◆ **What is required**
Your task is to gather the lines below that hold the string "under".

=======

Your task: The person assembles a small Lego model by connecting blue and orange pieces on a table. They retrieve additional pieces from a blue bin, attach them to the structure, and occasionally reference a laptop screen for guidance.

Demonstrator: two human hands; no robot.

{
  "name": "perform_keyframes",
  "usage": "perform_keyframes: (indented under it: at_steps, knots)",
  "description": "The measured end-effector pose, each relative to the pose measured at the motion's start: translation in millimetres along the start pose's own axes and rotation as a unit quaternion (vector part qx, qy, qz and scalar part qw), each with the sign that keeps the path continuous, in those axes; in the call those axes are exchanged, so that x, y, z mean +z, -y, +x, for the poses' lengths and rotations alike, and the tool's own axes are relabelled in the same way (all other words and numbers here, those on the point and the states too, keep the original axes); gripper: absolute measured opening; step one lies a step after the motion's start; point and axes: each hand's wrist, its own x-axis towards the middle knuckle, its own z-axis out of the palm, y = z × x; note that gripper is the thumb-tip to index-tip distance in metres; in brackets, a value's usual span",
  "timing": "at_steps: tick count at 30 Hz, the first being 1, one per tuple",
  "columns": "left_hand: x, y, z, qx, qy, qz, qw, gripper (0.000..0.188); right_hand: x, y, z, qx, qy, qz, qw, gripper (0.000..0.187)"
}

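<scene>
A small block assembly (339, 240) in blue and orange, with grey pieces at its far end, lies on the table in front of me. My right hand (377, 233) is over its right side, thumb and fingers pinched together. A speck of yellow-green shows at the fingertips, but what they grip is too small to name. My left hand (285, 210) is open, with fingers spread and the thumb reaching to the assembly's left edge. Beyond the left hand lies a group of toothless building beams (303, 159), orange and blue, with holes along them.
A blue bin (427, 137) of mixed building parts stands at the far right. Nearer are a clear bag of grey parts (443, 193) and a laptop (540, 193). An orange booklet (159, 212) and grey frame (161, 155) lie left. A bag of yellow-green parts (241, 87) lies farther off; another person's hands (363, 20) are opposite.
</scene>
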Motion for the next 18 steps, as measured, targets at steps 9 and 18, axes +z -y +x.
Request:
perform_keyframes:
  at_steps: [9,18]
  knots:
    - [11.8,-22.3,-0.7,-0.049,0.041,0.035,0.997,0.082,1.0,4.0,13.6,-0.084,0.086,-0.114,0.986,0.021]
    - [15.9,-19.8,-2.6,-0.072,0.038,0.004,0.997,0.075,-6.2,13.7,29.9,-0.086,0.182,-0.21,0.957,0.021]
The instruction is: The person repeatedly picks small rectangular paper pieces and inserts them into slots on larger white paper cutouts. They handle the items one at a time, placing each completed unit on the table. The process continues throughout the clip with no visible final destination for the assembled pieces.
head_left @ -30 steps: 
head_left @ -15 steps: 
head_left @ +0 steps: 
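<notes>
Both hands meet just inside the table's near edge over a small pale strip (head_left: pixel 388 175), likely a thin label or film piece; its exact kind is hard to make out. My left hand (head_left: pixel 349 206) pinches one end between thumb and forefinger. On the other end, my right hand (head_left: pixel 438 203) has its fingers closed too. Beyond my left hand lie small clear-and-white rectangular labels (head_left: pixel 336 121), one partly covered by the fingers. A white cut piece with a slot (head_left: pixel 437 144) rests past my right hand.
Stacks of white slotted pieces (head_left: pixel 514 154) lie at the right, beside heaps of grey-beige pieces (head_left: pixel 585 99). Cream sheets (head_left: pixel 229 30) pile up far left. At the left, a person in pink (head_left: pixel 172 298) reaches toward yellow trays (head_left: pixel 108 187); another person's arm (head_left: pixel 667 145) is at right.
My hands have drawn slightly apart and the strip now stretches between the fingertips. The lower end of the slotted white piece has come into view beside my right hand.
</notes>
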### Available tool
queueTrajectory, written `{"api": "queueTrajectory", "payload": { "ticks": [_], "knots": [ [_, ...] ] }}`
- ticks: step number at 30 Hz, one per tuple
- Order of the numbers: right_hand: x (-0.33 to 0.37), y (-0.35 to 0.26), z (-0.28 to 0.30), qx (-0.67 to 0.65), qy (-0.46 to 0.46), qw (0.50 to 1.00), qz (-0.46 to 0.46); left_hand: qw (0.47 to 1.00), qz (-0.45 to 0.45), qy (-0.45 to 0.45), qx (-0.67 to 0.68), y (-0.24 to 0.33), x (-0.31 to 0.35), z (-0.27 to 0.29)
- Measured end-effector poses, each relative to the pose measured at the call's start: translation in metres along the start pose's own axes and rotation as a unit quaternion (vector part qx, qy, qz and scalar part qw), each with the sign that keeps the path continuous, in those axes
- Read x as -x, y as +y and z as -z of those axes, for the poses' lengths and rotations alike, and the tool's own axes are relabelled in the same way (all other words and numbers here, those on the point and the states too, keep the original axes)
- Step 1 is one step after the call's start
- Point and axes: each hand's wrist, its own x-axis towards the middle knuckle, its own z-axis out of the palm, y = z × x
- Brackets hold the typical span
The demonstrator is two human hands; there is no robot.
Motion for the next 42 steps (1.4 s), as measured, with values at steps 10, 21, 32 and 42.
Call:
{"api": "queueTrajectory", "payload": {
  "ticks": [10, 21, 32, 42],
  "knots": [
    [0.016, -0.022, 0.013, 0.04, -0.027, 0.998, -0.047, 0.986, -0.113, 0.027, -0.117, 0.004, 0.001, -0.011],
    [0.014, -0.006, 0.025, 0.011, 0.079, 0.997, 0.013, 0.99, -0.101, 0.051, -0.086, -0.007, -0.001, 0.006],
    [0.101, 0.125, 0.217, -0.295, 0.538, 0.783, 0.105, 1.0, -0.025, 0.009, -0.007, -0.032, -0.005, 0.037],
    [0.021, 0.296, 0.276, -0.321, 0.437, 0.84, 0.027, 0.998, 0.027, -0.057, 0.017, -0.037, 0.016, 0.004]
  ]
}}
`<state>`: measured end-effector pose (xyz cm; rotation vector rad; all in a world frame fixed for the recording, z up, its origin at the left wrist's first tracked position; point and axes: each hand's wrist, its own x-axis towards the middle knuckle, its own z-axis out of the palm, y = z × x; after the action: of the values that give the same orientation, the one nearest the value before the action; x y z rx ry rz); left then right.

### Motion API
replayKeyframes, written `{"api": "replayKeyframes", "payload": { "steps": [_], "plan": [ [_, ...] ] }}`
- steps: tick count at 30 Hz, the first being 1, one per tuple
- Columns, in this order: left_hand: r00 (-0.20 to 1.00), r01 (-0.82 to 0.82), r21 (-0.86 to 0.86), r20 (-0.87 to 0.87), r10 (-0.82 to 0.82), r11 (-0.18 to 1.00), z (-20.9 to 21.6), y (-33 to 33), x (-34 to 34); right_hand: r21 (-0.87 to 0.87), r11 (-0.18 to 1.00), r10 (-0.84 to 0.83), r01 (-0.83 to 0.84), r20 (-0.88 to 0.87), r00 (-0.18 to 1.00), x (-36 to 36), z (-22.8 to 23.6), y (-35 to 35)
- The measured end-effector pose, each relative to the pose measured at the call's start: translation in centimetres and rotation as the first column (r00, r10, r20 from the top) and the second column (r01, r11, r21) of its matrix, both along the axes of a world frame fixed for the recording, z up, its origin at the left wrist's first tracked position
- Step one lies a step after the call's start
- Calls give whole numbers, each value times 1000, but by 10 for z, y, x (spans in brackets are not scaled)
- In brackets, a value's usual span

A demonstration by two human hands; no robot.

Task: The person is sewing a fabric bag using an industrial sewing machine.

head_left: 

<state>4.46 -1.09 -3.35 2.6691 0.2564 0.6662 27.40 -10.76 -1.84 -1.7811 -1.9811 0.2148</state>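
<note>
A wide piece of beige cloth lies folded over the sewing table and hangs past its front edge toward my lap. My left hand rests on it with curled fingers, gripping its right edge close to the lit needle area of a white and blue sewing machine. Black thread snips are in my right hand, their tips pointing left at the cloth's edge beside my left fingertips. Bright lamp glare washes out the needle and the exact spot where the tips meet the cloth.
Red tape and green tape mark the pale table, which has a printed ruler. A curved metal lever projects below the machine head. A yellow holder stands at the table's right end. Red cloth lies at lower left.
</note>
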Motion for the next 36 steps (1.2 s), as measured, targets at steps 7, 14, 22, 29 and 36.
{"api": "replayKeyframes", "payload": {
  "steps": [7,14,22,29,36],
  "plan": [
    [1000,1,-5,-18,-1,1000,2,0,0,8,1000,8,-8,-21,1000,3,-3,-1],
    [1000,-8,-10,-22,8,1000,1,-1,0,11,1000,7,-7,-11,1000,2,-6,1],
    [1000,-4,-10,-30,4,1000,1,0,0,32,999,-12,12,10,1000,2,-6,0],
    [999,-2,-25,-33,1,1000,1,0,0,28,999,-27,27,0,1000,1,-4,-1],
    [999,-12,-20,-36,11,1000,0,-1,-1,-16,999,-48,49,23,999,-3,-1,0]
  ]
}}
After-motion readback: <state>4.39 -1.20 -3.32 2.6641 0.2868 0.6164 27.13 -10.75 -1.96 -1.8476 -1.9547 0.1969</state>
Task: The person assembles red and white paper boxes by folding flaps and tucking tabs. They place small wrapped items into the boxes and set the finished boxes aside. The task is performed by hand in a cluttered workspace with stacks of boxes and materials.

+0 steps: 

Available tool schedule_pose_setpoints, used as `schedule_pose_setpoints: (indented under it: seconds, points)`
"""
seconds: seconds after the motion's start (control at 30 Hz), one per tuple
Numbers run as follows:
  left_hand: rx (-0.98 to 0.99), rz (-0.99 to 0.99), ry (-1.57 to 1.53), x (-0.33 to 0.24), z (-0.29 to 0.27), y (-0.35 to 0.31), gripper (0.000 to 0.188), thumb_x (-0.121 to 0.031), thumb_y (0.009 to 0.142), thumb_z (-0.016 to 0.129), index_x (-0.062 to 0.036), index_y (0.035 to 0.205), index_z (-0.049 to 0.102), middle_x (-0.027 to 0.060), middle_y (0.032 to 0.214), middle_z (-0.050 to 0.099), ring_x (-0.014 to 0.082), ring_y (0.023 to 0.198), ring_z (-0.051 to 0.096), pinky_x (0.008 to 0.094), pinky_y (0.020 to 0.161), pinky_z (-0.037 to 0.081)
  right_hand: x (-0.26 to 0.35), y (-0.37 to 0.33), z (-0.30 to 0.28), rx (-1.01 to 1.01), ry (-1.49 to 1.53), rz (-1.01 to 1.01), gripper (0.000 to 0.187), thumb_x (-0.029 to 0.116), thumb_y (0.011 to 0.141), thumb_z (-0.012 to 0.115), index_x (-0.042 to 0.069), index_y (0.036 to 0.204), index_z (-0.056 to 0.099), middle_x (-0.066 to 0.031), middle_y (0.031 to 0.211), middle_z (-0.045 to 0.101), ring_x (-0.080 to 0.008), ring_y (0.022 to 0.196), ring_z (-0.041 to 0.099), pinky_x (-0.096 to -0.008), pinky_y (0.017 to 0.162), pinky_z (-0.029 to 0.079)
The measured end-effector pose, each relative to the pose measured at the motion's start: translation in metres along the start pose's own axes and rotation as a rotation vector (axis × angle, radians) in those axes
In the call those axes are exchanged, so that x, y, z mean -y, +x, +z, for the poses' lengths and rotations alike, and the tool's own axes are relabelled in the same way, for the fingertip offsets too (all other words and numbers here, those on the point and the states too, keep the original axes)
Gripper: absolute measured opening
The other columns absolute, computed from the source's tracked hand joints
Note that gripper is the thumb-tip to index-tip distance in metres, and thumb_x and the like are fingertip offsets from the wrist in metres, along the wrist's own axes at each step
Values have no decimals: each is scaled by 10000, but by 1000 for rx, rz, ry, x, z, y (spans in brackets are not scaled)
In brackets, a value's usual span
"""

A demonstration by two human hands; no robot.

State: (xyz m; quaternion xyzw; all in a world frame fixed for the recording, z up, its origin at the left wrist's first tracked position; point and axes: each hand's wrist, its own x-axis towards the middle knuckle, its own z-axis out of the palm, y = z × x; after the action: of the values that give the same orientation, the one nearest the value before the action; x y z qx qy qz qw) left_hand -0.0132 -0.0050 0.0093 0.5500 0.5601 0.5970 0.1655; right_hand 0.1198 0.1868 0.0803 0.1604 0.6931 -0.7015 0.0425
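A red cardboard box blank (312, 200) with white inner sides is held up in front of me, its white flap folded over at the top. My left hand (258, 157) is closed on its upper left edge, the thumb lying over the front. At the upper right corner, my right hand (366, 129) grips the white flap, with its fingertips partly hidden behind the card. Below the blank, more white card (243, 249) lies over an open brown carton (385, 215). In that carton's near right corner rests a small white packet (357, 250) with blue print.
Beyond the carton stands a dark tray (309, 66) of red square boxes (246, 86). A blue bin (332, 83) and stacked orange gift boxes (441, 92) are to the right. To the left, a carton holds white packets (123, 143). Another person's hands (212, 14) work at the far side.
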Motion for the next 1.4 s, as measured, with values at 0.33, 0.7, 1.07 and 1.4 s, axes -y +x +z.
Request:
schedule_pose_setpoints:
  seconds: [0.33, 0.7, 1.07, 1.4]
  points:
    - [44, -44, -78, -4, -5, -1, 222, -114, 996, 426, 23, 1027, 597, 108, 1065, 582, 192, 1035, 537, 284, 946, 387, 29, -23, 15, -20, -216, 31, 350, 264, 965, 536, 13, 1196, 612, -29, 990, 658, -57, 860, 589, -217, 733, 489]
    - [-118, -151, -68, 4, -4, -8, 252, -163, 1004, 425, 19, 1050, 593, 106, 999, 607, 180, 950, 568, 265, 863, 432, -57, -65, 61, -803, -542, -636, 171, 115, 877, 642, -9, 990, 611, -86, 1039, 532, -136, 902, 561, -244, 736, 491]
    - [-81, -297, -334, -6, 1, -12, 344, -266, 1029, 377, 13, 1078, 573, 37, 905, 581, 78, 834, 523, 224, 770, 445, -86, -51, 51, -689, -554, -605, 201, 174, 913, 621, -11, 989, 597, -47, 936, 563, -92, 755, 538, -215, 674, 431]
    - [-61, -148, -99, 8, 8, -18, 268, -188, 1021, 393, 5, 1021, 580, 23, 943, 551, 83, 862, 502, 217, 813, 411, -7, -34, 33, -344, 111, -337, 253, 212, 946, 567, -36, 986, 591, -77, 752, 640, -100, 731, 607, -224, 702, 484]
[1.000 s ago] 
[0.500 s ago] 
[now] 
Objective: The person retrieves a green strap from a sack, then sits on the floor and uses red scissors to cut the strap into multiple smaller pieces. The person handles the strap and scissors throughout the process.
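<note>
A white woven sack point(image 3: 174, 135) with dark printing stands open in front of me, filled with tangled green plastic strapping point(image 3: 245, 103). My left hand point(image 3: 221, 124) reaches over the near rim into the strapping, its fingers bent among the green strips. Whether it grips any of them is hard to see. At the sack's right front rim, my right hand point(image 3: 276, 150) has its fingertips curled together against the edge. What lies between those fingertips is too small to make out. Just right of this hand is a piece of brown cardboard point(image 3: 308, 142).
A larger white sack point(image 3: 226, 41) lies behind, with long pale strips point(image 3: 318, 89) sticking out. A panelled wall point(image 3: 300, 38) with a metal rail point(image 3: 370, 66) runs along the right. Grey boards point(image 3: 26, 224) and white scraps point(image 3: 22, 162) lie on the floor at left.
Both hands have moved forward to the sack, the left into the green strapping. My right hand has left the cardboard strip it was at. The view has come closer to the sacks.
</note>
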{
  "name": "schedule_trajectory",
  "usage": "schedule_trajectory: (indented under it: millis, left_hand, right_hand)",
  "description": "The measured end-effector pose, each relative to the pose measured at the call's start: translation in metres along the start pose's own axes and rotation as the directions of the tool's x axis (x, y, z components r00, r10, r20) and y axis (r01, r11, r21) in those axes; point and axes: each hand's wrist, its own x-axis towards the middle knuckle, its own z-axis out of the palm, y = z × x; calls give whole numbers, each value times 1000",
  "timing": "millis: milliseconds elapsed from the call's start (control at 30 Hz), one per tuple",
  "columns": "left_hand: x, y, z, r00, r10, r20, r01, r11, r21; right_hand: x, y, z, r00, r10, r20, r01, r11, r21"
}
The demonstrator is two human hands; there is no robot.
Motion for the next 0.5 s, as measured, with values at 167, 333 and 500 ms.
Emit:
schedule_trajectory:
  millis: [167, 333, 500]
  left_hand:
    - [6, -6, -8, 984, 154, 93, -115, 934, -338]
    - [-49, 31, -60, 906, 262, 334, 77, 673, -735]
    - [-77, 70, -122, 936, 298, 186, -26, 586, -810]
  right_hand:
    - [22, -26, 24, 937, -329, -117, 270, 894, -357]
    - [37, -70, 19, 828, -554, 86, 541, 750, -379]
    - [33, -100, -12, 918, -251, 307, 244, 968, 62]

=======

◆ **Problem solution**
  "usage": "perform_keyframes: (indented under it: at_steps, knots)",
Available tool schedule_pose_setpoints, used as `schedule_pose_setpoints: (indented under it: seconds, points)`
  "usage": "schedule_trajectory: (indented under it: millis, left_hand, right_hand)",

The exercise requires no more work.